Anyways, back to the original topic. I started uni approximately 6 months ago. I really enjoy the course and couldn't wait to start it. I have since however noticed that my smell or body odor or whatever the hell it is, seemed to have gotten much more pungent. Again, I cannot smell a single thing- but judging from people's reactions boy must I smell bad. Studying Pharmacy isn't really helping either;since we have to visit random ass community pharmacy stores and hospitals and interact with patients. And, oh, the biggie, do lots and lots of 'teamwork'. Yup, the last thing i want to do is interact with a bunch of people.

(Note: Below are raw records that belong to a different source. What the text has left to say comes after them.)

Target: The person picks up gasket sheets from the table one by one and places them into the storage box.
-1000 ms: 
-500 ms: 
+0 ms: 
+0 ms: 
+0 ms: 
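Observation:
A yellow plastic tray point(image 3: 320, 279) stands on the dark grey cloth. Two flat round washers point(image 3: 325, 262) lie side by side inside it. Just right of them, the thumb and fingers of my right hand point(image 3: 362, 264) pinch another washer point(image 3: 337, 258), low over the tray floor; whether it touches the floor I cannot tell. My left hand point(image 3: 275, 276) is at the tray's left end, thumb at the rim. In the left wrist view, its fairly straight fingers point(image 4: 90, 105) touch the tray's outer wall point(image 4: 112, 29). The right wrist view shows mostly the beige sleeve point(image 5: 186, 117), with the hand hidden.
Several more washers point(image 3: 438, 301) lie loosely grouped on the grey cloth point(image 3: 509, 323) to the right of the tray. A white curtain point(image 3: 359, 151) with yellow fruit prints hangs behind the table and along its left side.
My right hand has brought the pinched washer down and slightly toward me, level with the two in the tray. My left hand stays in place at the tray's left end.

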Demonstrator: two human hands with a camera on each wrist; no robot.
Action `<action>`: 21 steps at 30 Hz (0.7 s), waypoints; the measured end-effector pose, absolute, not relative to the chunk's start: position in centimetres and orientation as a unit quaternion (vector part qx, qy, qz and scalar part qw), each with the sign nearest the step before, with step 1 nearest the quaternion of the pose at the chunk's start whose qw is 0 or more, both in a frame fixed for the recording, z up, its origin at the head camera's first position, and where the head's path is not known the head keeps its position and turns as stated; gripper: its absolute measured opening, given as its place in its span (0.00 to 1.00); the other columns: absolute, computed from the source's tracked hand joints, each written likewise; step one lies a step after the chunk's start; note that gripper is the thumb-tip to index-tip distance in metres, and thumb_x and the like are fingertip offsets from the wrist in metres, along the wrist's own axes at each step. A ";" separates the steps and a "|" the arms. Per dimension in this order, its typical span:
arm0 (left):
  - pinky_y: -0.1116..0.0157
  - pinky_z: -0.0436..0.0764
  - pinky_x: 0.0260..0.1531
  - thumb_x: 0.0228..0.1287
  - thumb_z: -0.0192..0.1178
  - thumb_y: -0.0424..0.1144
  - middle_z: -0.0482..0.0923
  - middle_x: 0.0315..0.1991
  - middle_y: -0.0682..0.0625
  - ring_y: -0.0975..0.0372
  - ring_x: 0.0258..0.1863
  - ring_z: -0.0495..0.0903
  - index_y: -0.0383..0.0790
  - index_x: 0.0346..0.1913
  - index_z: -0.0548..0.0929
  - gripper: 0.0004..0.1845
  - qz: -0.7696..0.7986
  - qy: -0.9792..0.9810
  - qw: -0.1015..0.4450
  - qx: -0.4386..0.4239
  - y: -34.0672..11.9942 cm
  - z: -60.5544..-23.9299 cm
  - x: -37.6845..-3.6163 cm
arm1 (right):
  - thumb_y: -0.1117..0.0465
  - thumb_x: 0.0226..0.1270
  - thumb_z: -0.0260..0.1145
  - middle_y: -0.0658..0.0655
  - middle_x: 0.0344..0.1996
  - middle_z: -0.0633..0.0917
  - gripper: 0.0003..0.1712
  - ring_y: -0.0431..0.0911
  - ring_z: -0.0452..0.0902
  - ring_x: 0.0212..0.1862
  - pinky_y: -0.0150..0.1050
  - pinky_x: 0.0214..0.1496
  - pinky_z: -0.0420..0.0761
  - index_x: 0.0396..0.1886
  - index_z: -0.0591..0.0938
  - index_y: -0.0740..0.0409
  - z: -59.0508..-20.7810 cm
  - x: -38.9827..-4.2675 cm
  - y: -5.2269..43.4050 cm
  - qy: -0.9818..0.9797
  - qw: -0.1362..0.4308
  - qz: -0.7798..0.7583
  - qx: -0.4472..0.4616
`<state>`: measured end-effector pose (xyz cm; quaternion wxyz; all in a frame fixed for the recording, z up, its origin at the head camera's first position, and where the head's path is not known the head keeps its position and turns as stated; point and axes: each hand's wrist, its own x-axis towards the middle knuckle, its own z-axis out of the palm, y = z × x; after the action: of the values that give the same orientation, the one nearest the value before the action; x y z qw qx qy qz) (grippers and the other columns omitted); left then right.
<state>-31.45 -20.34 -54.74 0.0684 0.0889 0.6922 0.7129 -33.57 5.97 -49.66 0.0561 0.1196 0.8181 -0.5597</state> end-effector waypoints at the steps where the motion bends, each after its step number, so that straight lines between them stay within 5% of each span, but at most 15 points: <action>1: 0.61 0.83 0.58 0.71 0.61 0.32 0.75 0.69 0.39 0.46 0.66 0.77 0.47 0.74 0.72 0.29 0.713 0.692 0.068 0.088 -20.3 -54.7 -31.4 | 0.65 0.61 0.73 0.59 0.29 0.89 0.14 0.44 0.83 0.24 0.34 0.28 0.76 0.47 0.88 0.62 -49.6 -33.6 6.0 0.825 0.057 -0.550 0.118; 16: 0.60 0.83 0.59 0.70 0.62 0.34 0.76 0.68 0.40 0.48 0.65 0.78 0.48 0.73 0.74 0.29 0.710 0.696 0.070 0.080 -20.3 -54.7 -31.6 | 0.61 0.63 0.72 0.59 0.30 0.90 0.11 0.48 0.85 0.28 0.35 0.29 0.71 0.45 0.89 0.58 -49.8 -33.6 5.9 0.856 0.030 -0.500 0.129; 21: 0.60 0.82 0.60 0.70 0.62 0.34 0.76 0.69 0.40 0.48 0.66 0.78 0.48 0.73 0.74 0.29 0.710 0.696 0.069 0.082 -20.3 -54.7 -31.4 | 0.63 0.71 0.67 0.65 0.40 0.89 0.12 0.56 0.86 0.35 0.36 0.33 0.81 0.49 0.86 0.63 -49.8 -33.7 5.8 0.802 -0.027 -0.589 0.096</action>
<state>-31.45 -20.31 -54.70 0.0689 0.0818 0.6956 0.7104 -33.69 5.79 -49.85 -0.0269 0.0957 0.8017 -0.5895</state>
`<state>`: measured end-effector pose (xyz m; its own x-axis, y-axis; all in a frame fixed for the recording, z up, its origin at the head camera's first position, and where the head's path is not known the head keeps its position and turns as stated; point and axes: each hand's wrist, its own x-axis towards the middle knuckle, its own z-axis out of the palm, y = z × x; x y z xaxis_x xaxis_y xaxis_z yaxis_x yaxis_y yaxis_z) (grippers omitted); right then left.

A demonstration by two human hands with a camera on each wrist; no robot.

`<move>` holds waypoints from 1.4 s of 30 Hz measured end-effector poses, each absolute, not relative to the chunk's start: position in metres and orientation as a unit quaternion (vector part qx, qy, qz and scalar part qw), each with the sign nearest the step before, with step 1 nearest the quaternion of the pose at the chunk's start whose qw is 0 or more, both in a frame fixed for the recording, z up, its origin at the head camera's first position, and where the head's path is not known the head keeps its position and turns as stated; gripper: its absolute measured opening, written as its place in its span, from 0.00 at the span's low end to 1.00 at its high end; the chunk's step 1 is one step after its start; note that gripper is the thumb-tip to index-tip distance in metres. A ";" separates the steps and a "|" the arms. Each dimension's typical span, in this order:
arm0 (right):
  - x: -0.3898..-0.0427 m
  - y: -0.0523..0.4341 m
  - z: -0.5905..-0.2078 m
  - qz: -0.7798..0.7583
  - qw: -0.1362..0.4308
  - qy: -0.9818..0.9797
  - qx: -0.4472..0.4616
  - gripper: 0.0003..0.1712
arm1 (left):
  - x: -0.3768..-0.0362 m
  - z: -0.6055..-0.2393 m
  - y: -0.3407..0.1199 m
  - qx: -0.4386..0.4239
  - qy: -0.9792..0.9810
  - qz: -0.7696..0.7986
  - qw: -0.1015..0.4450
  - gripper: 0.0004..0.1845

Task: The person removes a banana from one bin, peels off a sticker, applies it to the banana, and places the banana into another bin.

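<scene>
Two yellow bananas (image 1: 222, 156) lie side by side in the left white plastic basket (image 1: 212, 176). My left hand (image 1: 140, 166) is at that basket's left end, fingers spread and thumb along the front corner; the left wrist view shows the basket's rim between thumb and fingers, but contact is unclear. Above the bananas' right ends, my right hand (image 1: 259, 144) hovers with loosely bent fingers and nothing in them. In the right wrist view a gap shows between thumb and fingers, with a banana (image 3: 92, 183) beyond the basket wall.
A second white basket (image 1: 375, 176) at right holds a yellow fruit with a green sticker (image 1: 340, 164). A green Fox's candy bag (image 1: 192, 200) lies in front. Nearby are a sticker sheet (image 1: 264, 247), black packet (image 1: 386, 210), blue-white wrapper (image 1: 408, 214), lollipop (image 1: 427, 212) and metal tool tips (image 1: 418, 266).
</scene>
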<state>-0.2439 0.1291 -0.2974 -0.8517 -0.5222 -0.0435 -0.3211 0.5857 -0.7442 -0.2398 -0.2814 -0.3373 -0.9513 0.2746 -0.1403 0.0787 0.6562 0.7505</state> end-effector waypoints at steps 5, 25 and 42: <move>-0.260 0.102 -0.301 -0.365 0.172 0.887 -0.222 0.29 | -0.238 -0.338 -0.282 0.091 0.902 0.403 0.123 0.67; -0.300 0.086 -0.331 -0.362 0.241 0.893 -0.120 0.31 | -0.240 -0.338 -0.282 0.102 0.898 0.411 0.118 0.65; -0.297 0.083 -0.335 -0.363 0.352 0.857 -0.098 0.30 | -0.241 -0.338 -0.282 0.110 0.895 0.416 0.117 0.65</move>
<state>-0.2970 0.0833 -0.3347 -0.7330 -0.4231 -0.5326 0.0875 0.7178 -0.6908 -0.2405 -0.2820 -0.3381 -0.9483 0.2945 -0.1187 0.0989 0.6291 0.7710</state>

Anyhow... What i have noticed however, is that as soon as I take literally a single step out the front door, I start to sweat immensely. I havn't worked out rigorously or anything all I do is cross the street to catch my bus to uni. And as soon as I step into my house the sweating stops. I discussed this with my older brother (since he also has an "odor problem", which btw no one in my family actually smells including me, I for one think that he smells AMAZING!) and he said that it might be anxiety. I have to disagree however, since I am not anxious at all. I am perfectly (to a certain extent) comfortable around other people. It just pisses me off when they sniff and give me dirty looks. I was pretty certain that it had to do with the sweat building up and bacteria feeding of them thus releasing a funny smell. However, I started to use a special antiperspirant with 20% aluminum chloride (I know, I know, they can cause Alzheimer's disease, but yeah, bite me at the moment I seriously couldn't careless) which caused me to become bone dry and still I had this apparent "funny" smell. Ugh, seriously this is so frustrating.
So, yeah, I was planning on writting a whole lot more, but I have a 2000 word essay to write and my mum wants me to wash the dishes. And, oh, I have a 6 hour practical to look forward to tomorrow. Yay me.